ASSIGNED TASK | Every record, apart from its pictures, should be repeated exactly.

MATERIAL FOR THE TASK |
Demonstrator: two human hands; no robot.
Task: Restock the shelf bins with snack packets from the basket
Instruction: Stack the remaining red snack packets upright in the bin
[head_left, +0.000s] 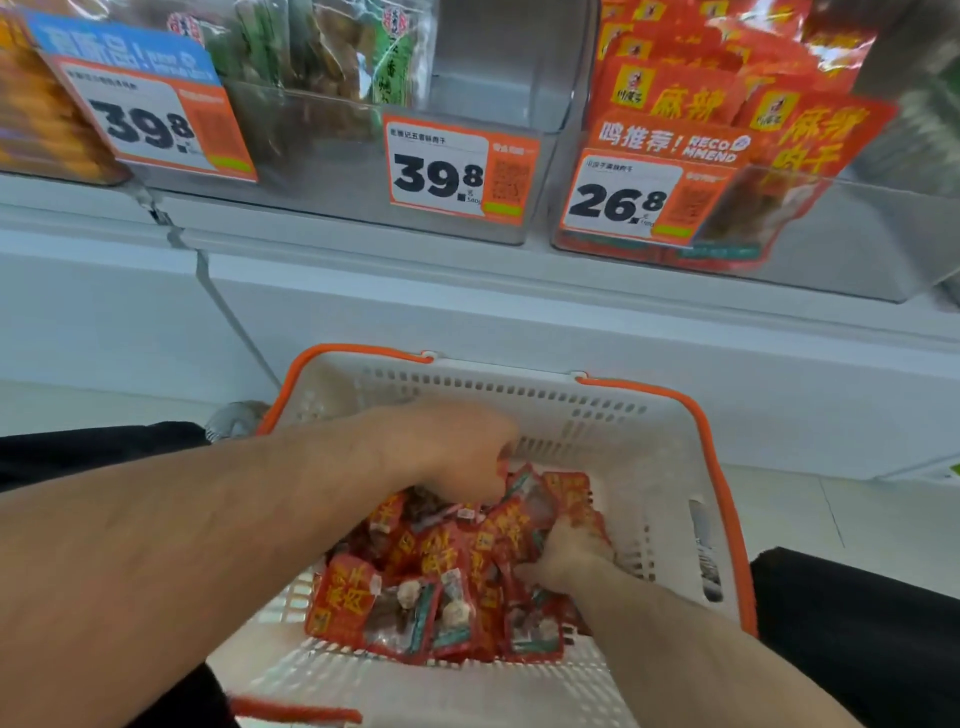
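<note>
Upper shelf, far left: a clear plastic bin (47, 130) of blurred orange-brown goods is seen, partly cut off by the frame edge. Beside it, an orange-and-white price card marked 39.8 (150, 122) under a blue header is hung on a clear plastic bin of green-and-brown packets (322, 57). Centre: a second orange-and-white card marked 39.8 (460, 169) is fixed to a clear plastic bin (498, 67) whose visible part shows bare walls. Right: a clear plastic bin (857, 234) is stocked with upright red snack packets bearing yellow characters (685, 98); an orange card marked 26.8 (649, 195) is clipped to its front.

Below the shelf: a white perforated plastic basket with orange handles (613, 415) is positioned between dark-clothed knees. A heap of small red snack packets (426, 597) is held in its bottom.

Left hand (457, 447): reached across into the far side of the basket, fingers curled down onto the heap; whether a packet is gripped cannot be told.

Right hand (566, 558): sunk into the right side of the heap, fingers buried among the packets and closed on several of them.
</note>
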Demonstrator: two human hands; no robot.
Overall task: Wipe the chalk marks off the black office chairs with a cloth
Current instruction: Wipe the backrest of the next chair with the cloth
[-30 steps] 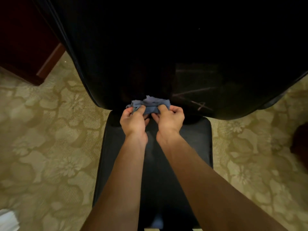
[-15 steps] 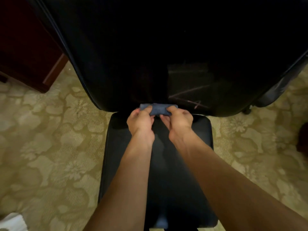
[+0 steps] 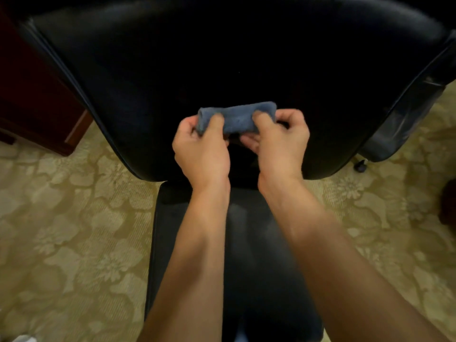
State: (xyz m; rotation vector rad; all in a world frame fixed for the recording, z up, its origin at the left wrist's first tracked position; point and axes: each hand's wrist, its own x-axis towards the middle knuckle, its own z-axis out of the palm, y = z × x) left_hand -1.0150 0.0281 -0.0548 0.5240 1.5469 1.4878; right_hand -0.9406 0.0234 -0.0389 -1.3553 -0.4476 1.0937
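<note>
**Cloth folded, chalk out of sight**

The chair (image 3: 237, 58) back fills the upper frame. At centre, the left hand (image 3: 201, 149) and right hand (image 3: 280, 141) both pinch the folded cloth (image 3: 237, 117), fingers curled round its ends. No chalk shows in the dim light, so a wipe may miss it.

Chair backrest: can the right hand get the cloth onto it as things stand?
Probably yes. The right hand already holds the cloth right in front of the backrest, with nothing between them. The left hand grips the cloth's other end and may need to let go.
</note>
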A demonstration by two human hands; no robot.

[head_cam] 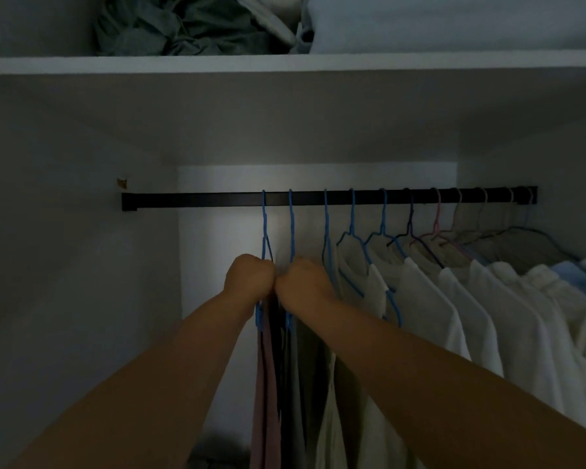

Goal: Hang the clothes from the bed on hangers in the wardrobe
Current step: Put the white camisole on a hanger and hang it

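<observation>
A black rail (190, 200) runs across the dim wardrobe. Several hangers hook over it, most of them blue. My left hand (249, 277) is curled round the leftmost blue hanger (264, 228), which carries a pink garment (264, 384). My right hand (303, 282) is curled at the second blue hanger (291, 228), where a dark grey garment (296, 384) hangs. The two fists touch each other between the hangers. Exactly what the fingers pinch is hidden behind the fists.
White and cream shirts (454, 316) fill the rail to the right. A white shelf (285, 64) above holds crumpled green fabric (183, 25) and white bedding (420, 22). The rail's left stretch is bare, beside the wardrobe's left wall (65, 265).
</observation>
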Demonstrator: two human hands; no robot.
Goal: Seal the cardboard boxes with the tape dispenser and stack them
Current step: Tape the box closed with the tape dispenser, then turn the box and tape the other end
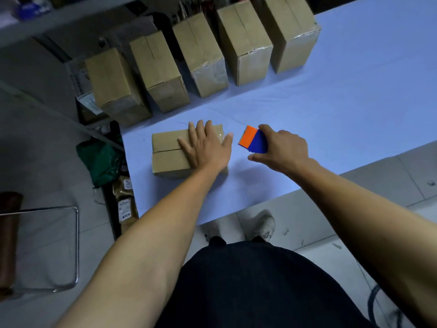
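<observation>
Box [175, 152] is pinned by the flat left hand [205, 147]; beside it, dispenser [254, 142] is gripped in the right hand [283, 147], seemingly for taping.

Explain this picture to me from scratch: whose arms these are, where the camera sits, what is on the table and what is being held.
No machine here: a person wears a camera on the head, looking down at both arms. The left hand lies flat, fingers spread, on a small cardboard box on the pale blue table. The right hand grips an orange and blue tape dispenser just right of that box, apparently held above the table. Five more boxes stand in a row along the far edge. A metal stool stands on the floor at left.
</observation>
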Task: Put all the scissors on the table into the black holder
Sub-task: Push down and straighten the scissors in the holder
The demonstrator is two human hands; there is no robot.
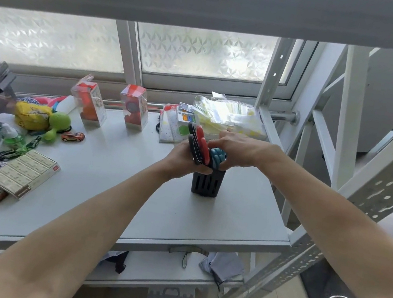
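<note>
Cluttered table [108, 193]. My left hand [183, 159] grips red scissors [199, 146] over holder [206, 181]; right hand [240, 148] pinches blue pair [217, 156]. Handles crowd; forcing could tip holder.

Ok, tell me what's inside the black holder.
Red-and-black scissor handles and blue handles stick out of the black holder. The blades and holder interior are hidden by its walls and both hands.

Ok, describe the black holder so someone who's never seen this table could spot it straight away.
Start at the grey table under the frosted window and look to its right-hand part, where both hands meet. The black holder stands upright there, just below the left hand and right hand. It is the only dark slotted tub on the table, with red and black scissors and blue handles sticking out of its top.
</note>
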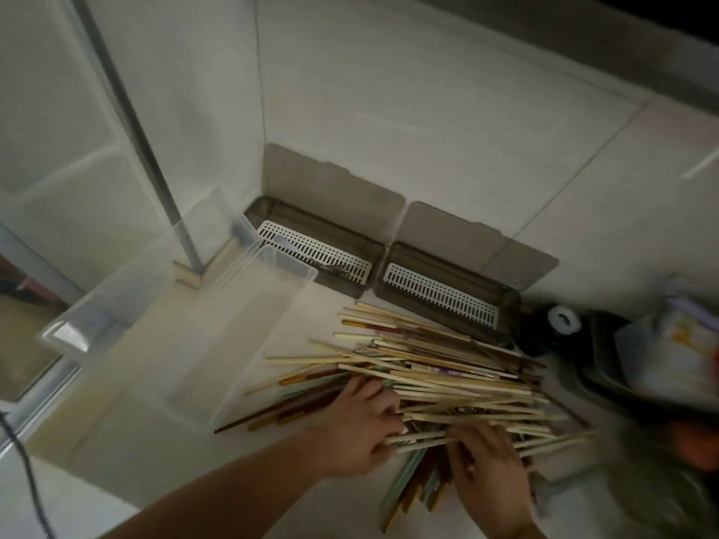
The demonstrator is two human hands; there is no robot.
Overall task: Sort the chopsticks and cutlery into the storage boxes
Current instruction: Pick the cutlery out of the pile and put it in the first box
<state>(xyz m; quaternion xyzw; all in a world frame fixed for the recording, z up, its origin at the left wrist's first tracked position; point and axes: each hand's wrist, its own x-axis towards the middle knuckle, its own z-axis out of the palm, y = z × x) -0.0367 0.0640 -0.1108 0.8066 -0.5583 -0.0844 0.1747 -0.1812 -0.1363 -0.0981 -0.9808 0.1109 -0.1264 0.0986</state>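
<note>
So the tabletop (128, 464) is a white counter tucked into a tiled corner, and everything's laid out so the sorting flows toward the back. Biggest item is the clear plastic bin (237, 336) sitting angled along the left side, looks empty from here, probably what the stuff got tipped out of, or just a spare. Next is the chopstick pile (439, 379), a big loose heap of mostly pale wooden sticks with some darker brown and reddish ones, spread over the middle of the tabletop toward the near edge, all roughly pointing the same way, which makes raking them into bundles easier. Right behind the pile, against the back wall, two smoky grey storage boxes sit side by side with lids flipped up against the tiles, so they're ready to load: left storage box (311, 249) in the corner, right storage box (443, 295) just beside it, each with a white slotted drain tray inside. Left hand (360, 429) has its fingers curled around a few sticks at the near side of the pile; right hand (488, 464) lies on the pile next to it, fingers bent onto some sticks, seemingly gathering a bundle.
</note>
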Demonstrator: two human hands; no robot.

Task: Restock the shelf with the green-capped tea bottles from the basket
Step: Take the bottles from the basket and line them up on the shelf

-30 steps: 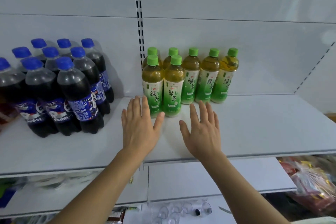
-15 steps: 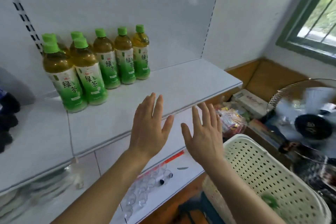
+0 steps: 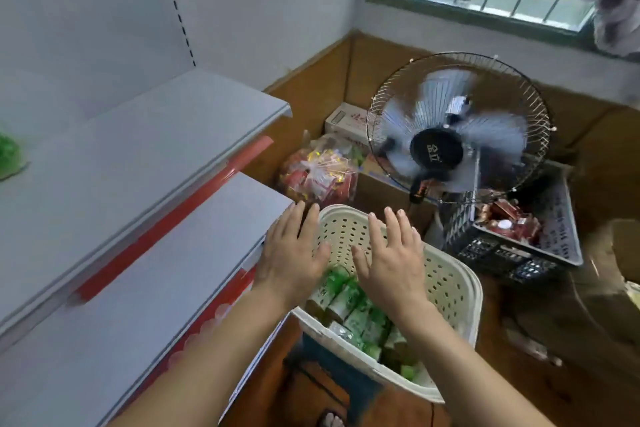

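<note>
From the head camera I see both hands held flat, palms down, above the cream perforated basket (image 3: 446,284); my left hand (image 3: 294,253) has its fingers spread and grasps nothing, hovering over the basket's near-left rim beside the lower shelf (image 3: 145,274); my right hand (image 3: 391,256) is likewise splayed and empty, over the middle of the basket; neither hand touches a bottle as far as I can tell. The green-labelled tea bottles (image 3: 349,308) lie on their sides in the basket, packed close together, partly hidden under my forearms; their caps are hard to pick out in the blur. The basket stands on the floor just beside the shelf unit; the upper shelf (image 3: 145,149) shows a blurred green shape (image 3: 8,154) at the far left edge, too smeared for me to identify. Behind the basket a wire-caged fan (image 3: 457,128) has its blades blurred; a clear bag of red packets (image 3: 318,173) sits left of it; a dark crate (image 3: 512,246) with red items sits to the right.
</note>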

ANSWER BOX |
Demonstrator: two human hands; no robot.
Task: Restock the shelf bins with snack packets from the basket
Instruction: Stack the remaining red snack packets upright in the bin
[head_left, +0.000s] 
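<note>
Upper shelf, far left: a clear plastic bin (47, 130) of blurred orange-brown goods is seen, partly cut off by the frame edge. Beside it, an orange-and-white price card marked 39.8 (150, 122) under a blue header is hung on a clear plastic bin of green-and-brown packets (322, 57). Centre: a second orange-and-white card marked 39.8 (460, 169) is fixed to a clear plastic bin (498, 67) whose visible part shows bare walls. Right: a clear plastic bin (857, 234) is stocked with upright red snack packets bearing yellow characters (685, 98); an orange card marked 26.8 (649, 195) is clipped to its front.

Below the shelf: a white perforated plastic basket with orange handles (613, 415) is positioned between dark-clothed knees. A heap of small red snack packets (426, 597) is held in its bottom.

Left hand (457, 447): reached across into the far side of the basket, fingers curled down onto the heap; whether a packet is gripped cannot be told.

Right hand (566, 558): sunk into the right side of the heap, fingers buried among the packets and closed on several of them.
</note>
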Demonstrator: two human hands; no robot.
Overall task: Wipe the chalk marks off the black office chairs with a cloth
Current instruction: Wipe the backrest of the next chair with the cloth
[-30 steps] 
[-15 steps] 
[+0 steps] 
State: (xyz m; rotation vector rad; all in a world frame fixed for the recording, z up, its origin at the left wrist's first tracked position; point and axes: each hand's wrist, its own x-axis towards the middle knuckle, its own z-axis out of the palm, y = z × x) left_hand -1.0150 0.0281 -0.0548 0.5240 1.5469 1.4878; right_hand -0.9406 0.0234 -0.0389 -1.3553 -0.4476 1.0937
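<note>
**Cloth folded, chalk out of sight**

The chair (image 3: 237, 58) back fills the upper frame. At centre, the left hand (image 3: 201, 149) and right hand (image 3: 280, 141) both pinch the folded cloth (image 3: 237, 117), fingers curled round its ends. No chalk shows in the dim light, so a wipe may miss it.

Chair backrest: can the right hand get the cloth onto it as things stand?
Probably yes. The right hand already holds the cloth right in front of the backrest, with nothing between them. The left hand grips the cloth's other end and may need to let go.
</note>
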A demonstration by two human hands; no robot.

[head_cam] 

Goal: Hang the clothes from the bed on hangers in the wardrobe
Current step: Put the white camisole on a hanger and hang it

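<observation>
A black rail (190, 200) runs across the dim wardrobe. Several hangers hook over it, most of them blue. My left hand (249, 277) is curled round the leftmost blue hanger (264, 228), which carries a pink garment (264, 384). My right hand (303, 282) is curled at the second blue hanger (291, 228), where a dark grey garment (296, 384) hangs. The two fists touch each other between the hangers. Exactly what the fingers pinch is hidden behind the fists.
White and cream shirts (454, 316) fill the rail to the right. A white shelf (285, 64) above holds crumpled green fabric (183, 25) and white bedding (420, 22). The rail's left stretch is bare, beside the wardrobe's left wall (65, 265).
</observation>
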Demonstrator: two human hands; no robot.
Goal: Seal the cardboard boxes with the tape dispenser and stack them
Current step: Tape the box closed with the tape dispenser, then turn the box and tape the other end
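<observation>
Box [175, 152] is pinned by the flat left hand [205, 147]; beside it, dispenser [254, 142] is gripped in the right hand [283, 147], seemingly for taping.

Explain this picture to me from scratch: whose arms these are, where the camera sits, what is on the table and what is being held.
No machine here: a person wears a camera on the head, looking down at both arms. The left hand lies flat, fingers spread, on a small cardboard box on the pale blue table. The right hand grips an orange and blue tape dispenser just right of that box, apparently held above the table. Five more boxes stand in a row along the far edge. A metal stool stands on the floor at left.
</observation>
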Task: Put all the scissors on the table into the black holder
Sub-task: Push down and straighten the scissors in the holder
The demonstrator is two human hands; there is no robot.
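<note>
Cluttered table [108, 193]. My left hand [183, 159] grips red scissors [199, 146] over holder [206, 181]; right hand [240, 148] pinches blue pair [217, 156]. Handles crowd; forcing could tip holder.

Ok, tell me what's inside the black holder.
Red-and-black scissor handles and blue handles stick out of the black holder. The blades and holder interior are hidden by its walls and both hands.

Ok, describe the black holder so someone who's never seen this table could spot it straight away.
Start at the grey table under the frosted window and look to its right-hand part, where both hands meet. The black holder stands upright there, just below the left hand and right hand. It is the only dark slotted tub on the table, with red and black scissors and blue handles sticking out of its top.
</note>
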The demonstrator is two human hands; there is no robot.
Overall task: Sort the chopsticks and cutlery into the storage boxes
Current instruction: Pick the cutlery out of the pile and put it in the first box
<state>(xyz m; quaternion xyzw; all in a world frame fixed for the recording, z up, its origin at the left wrist's first tracked position; point and axes: each hand's wrist, its own x-axis towards the middle knuckle, its own z-axis out of the palm, y = z × x) -0.0367 0.0640 -0.1108 0.8066 -0.5583 -0.0844 0.1747 -0.1812 -0.1363 -0.0981 -0.9808 0.1109 -0.1264 0.0986</state>
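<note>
So the tabletop (128, 464) is a white counter tucked into a tiled corner, and everything's laid out so the sorting flows toward the back. Biggest item is the clear plastic bin (237, 336) sitting angled along the left side, looks empty from here, probably what the stuff got tipped out of, or just a spare. Next is the chopstick pile (439, 379), a big loose heap of mostly pale wooden sticks with some darker brown and reddish ones, spread over the middle of the tabletop toward the near edge, all roughly pointing the same way, which makes raking them into bundles easier. Right behind the pile, against the back wall, two smoky grey storage boxes sit side by side with lids flipped up against the tiles, so they're ready to load: left storage box (311, 249) in the corner, right storage box (443, 295) just beside it, each with a white slotted drain tray inside. Left hand (360, 429) has its fingers curled around a few sticks at the near side of the pile; right hand (488, 464) lies on the pile next to it, fingers bent onto some sticks, seemingly gathering a bundle.
</note>
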Demonstrator: two human hands; no robot.

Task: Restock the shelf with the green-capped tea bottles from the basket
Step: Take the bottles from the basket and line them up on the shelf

-30 steps: 
-15 steps: 
+0 steps: 

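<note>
From the head camera I see both hands held flat, palms down, above the cream perforated basket (image 3: 446,284); my left hand (image 3: 294,253) has its fingers spread and grasps nothing, hovering over the basket's near-left rim beside the lower shelf (image 3: 145,274); my right hand (image 3: 391,256) is likewise splayed and empty, over the middle of the basket; neither hand touches a bottle as far as I can tell. The green-labelled tea bottles (image 3: 349,308) lie on their sides in the basket, packed close together, partly hidden under my forearms; their caps are hard to pick out in the blur. The basket stands on the floor just beside the shelf unit; the upper shelf (image 3: 145,149) shows a blurred green shape (image 3: 8,154) at the far left edge, too smeared for me to identify. Behind the basket a wire-caged fan (image 3: 457,128) has its blades blurred; a clear bag of red packets (image 3: 318,173) sits left of it; a dark crate (image 3: 512,246) with red items sits to the right.
</note>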

The exercise has now been completed.